-- What you are asked to do --
Write out again, exactly, the lines below starting at the one with "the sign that" and ending at the one with "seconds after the".

[Information provided]

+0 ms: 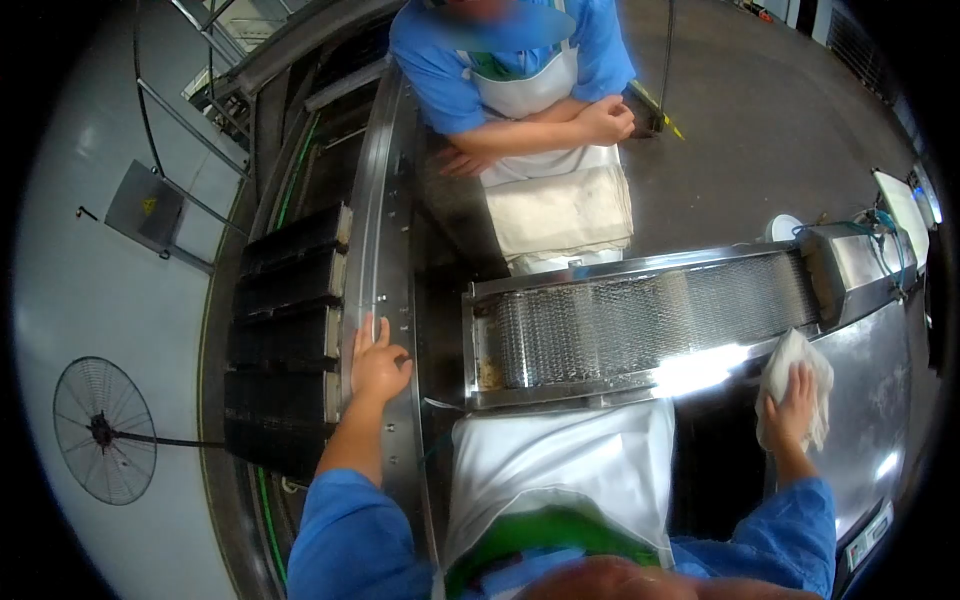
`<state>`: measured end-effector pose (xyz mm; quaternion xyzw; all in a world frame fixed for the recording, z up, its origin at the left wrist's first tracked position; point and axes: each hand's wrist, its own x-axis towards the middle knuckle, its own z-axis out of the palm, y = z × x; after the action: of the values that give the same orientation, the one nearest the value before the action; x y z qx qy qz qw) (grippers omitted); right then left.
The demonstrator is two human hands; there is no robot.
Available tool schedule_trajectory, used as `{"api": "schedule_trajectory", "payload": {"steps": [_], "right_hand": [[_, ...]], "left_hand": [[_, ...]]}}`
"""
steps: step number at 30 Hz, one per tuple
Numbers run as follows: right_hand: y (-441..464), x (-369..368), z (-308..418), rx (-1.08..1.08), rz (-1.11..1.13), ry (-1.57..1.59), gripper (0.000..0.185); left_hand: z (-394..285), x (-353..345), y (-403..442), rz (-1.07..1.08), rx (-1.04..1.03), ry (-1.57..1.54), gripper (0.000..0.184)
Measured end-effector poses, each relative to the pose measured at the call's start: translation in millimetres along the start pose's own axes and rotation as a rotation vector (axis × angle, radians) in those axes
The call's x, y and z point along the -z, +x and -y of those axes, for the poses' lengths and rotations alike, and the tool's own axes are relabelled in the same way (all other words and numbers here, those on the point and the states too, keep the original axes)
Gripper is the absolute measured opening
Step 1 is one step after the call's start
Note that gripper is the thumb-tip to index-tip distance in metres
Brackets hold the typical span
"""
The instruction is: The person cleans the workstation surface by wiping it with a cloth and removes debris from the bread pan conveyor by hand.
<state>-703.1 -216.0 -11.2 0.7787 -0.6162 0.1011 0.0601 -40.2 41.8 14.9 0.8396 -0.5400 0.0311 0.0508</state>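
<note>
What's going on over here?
Someone in blue sleeves has their right hand on a whitish cloth at the near edge of a mesh conveyor. Their left hand rests, fingers spread, on a long metal ledge beside a row of dark blocks. Across the conveyor, a co-worker stands with arms crossed.

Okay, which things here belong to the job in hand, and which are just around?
Likely in the job:
cloth, under the right hand
steel rail, under the left hand
mesh belt

Apparently just around:
fan
white container
</note>
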Motion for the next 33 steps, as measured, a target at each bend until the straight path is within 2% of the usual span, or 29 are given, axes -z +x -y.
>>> {"api": "schedule_trajectory", "payload": {"steps": [8,22,28,30,33], "right_hand": [[2.2,-1.2,1.3,-0.041,0.017,-0.013,0.077],[-1.0,-9.9,-3.7,-0.049,0.017,0.015,0.084],[-2.0,7.1,10.9,-0.075,0.026,0.052,0.082],[-2.7,5.2,9.5,-0.064,0.023,0.067,0.082],[-2.0,14.7,17.3,-0.09,0.027,0.067,0.081]], "left_hand": [[-2.9,1.0,1.3,0.017,0.017,0.012,0.01],[3.8,-9.3,-1.7,-0.027,0.013,-0.009,0.012],[3.6,-11.5,-4.6,-0.151,0.008,0.022,0.007],[6.4,-14.3,-4.9,-0.266,-0.051,-0.117,0.007],[-5.4,-5.2,-9.7,-0.357,-0.082,-0.09,0.007]]}}
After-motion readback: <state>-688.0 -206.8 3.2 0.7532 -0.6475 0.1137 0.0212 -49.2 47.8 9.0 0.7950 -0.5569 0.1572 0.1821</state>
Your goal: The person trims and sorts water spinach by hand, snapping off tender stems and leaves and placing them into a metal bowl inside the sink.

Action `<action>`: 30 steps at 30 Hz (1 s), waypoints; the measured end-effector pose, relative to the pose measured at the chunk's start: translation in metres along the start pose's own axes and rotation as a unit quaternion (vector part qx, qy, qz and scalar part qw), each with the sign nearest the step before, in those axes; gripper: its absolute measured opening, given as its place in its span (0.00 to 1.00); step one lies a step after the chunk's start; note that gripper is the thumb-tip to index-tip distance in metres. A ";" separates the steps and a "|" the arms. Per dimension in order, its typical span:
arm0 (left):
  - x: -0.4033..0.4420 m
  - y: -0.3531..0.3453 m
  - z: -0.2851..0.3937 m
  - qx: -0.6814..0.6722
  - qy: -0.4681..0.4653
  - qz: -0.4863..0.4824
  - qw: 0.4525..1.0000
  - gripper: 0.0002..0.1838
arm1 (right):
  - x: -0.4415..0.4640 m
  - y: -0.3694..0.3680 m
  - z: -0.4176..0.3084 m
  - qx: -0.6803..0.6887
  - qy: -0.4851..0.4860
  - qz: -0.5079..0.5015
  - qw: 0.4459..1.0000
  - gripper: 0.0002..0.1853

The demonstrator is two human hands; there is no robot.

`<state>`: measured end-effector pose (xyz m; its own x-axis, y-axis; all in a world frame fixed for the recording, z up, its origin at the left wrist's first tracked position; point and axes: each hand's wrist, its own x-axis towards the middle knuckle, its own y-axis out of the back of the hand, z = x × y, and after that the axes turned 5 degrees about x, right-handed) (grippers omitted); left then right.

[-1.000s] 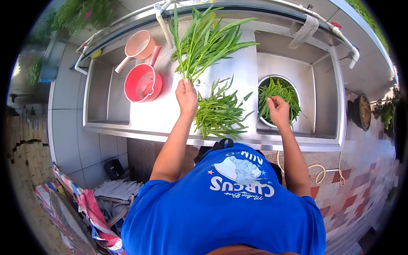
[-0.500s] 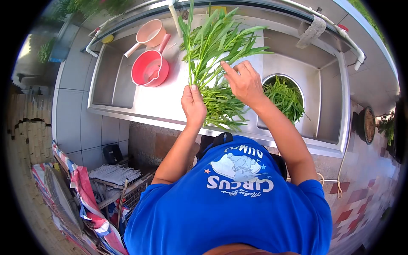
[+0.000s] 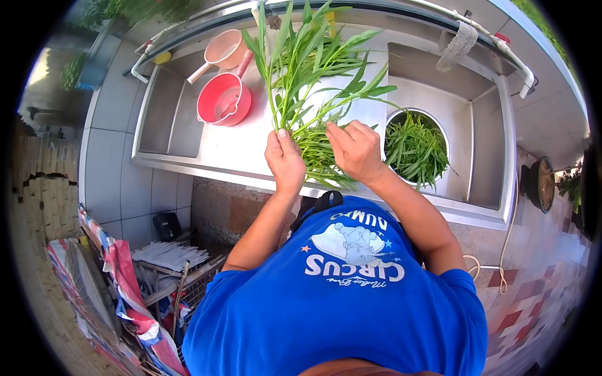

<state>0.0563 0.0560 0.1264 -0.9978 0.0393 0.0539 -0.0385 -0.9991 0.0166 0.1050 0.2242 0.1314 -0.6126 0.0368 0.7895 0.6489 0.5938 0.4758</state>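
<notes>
My left hand (image 3: 286,160) is closed around the lower stems of a bunch of water spinach (image 3: 285,81), whose long leaves fan upward and to the right. Beside it, my right hand (image 3: 359,149) pinches at a stalk leaning right from that bunch; the fingertips partly hide the spot. Cut green stems (image 3: 316,150) lie on the steel counter beneath and between both hands. More leafy greens lie behind the held bunch. To the right of my right hand, a round container (image 3: 448,139) in the sink basin holds loose picked leaves (image 3: 415,147).
A red dipper (image 3: 242,117) and a pale pink dipper (image 3: 224,50) rest on the counter at left. Steel basins flank the counter, the right one (image 3: 480,138) deeper in view. A grey cloth (image 3: 458,47) hangs over the back rail. Below left stands a cluttered rack (image 3: 172,257).
My right hand has moved down and slightly left, from a raised, pointing pose to a pinch at the stalks. The held bunch has tilted left at its top.
</notes>
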 end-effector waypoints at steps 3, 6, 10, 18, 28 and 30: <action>0.000 0.003 -0.001 0.027 -0.008 -0.007 1.000 0.17 | 0.003 0.010 -0.004 -0.021 -0.037 0.015 0.999 0.13; -0.001 0.004 0.002 0.066 -0.024 -0.009 0.997 0.17 | 0.014 0.025 -0.007 -0.063 0.005 0.056 0.996 0.15; -0.009 0.004 0.004 0.080 -0.029 -0.010 0.996 0.17 | 0.021 0.032 -0.008 -0.088 0.093 0.020 0.992 0.17; -0.026 0.000 0.008 0.057 -0.010 -0.031 0.998 0.16 | 0.015 0.020 -0.001 -0.082 0.146 -0.136 0.977 0.15; -0.031 -0.008 0.010 -0.051 0.079 -0.058 0.994 0.16 | 0.009 0.008 -0.001 0.265 -0.218 -0.012 0.939 0.02; -0.030 -0.007 0.015 -0.068 0.087 -0.055 0.992 0.16 | 0.016 0.016 0.006 0.224 -0.184 0.027 0.957 0.02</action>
<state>0.0872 0.0615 0.1397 -0.9810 0.1571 -0.1135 -0.1432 -0.9822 -0.1218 0.1028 0.2387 0.1495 -0.7544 0.3091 0.5790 0.4767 0.8644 0.1596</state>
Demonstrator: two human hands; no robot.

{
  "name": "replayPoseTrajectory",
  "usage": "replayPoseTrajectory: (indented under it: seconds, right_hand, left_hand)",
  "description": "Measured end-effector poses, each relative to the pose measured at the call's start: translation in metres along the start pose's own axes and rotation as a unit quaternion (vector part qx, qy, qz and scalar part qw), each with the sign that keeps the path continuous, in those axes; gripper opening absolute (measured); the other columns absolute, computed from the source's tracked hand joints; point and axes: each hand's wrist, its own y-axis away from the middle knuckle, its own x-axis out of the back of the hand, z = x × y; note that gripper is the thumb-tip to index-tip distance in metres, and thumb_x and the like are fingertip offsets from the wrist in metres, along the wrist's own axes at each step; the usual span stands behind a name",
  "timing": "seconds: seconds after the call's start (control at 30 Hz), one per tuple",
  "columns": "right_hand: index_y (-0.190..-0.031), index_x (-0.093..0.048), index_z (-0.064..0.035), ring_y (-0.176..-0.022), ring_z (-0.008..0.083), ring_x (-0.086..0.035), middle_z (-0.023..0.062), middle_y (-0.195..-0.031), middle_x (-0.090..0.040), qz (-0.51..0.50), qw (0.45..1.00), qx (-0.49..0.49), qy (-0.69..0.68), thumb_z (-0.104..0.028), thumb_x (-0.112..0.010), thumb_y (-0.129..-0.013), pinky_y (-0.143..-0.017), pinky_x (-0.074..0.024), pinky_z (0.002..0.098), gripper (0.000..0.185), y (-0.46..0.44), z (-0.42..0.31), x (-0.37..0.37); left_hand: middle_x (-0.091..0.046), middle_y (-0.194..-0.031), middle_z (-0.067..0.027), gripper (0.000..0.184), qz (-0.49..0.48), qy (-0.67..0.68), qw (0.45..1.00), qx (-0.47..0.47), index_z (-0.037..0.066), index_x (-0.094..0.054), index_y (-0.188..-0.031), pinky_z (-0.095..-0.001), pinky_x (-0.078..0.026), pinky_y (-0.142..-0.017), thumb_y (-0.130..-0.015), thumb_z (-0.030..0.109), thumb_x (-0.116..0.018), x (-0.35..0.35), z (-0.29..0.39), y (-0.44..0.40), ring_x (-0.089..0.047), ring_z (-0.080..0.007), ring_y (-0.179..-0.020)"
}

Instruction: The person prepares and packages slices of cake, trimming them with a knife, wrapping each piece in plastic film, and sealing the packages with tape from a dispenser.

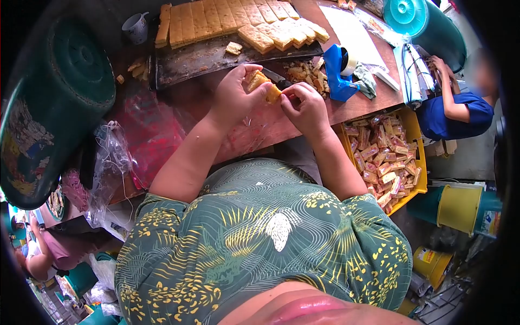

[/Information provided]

-- Response to the exercise --
  "description": "Measured end-effector poses, each relative to the pose measured at the call's start: translation in metres along the start pose's own axes and rotation as a unit quaternion (vector part qx, qy, qz and scalar part qw), each with the sign that keeps the path continuous, in those axes; gripper opening absolute (measured); the other columns absolute, computed from the source's tracked hand joints; point and axes: each hand's wrist, its own y-axis away from the middle knuckle, its own x-axis out of the back of the hand, z = x × y; note that gripper is the thumb-tip to index-tip distance in metres, and thumb_x and the like are fingertip offsets from the wrist in metres, along the wrist's own axes at each step; the usual span stands behind a name",
  "timing": "seconds: seconds after the call's start (control at 30 Hz), one per tuple",

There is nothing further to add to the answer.